▶ _What is required_: Each line of the material must appear again in the answer, exactly.

▶ _Data provided_:
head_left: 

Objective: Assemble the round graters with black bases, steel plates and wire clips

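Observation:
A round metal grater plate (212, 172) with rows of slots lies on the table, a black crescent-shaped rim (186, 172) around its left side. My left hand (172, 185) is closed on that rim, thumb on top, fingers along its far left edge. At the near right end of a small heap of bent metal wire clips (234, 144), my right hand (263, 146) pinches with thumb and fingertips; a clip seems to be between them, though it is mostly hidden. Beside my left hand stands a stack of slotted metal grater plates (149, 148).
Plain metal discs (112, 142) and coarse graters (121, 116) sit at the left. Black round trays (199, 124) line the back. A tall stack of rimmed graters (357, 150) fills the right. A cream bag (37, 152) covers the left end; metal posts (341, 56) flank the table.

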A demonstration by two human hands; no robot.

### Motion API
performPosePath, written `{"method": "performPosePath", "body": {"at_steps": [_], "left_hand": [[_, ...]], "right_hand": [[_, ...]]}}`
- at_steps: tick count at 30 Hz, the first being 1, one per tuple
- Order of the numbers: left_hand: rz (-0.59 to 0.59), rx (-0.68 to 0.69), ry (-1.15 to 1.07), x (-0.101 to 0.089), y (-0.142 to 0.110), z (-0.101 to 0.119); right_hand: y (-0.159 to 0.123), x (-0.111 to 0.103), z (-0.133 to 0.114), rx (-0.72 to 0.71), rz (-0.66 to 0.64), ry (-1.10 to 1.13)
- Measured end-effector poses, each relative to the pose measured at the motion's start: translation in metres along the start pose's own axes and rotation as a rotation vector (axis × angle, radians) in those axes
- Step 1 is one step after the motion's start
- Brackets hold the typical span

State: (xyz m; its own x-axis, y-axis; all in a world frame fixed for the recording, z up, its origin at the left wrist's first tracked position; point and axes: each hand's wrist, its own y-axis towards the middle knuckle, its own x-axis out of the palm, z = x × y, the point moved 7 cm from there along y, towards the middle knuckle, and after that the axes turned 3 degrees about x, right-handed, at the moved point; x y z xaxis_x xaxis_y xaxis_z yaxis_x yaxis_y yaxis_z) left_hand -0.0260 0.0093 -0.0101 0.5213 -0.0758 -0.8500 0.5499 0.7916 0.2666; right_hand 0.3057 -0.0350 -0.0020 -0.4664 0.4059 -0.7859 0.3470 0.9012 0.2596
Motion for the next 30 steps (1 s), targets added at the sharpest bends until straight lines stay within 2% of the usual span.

▶ _Response box_:
head_left: 

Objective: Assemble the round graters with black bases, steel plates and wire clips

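Observation:
A round metal grater plate (212, 172) with rows of slots lies on the table, a black crescent-shaped rim (186, 172) around its left side. My left hand (172, 185) is closed on that rim, thumb on top, fingers along its far left edge. At the near right end of a small heap of bent metal wire clips (234, 144), my right hand (263, 146) pinches with thumb and fingertips; a clip seems to be between them, though it is mostly hidden. Beside my left hand stands a stack of slotted metal grater plates (149, 148).
Plain metal discs (112, 142) and coarse graters (121, 116) sit at the left. Black round trays (199, 124) line the back. A tall stack of rimmed graters (357, 150) fills the right. A cream bag (37, 152) covers the left end; metal posts (341, 56) flank the table.
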
A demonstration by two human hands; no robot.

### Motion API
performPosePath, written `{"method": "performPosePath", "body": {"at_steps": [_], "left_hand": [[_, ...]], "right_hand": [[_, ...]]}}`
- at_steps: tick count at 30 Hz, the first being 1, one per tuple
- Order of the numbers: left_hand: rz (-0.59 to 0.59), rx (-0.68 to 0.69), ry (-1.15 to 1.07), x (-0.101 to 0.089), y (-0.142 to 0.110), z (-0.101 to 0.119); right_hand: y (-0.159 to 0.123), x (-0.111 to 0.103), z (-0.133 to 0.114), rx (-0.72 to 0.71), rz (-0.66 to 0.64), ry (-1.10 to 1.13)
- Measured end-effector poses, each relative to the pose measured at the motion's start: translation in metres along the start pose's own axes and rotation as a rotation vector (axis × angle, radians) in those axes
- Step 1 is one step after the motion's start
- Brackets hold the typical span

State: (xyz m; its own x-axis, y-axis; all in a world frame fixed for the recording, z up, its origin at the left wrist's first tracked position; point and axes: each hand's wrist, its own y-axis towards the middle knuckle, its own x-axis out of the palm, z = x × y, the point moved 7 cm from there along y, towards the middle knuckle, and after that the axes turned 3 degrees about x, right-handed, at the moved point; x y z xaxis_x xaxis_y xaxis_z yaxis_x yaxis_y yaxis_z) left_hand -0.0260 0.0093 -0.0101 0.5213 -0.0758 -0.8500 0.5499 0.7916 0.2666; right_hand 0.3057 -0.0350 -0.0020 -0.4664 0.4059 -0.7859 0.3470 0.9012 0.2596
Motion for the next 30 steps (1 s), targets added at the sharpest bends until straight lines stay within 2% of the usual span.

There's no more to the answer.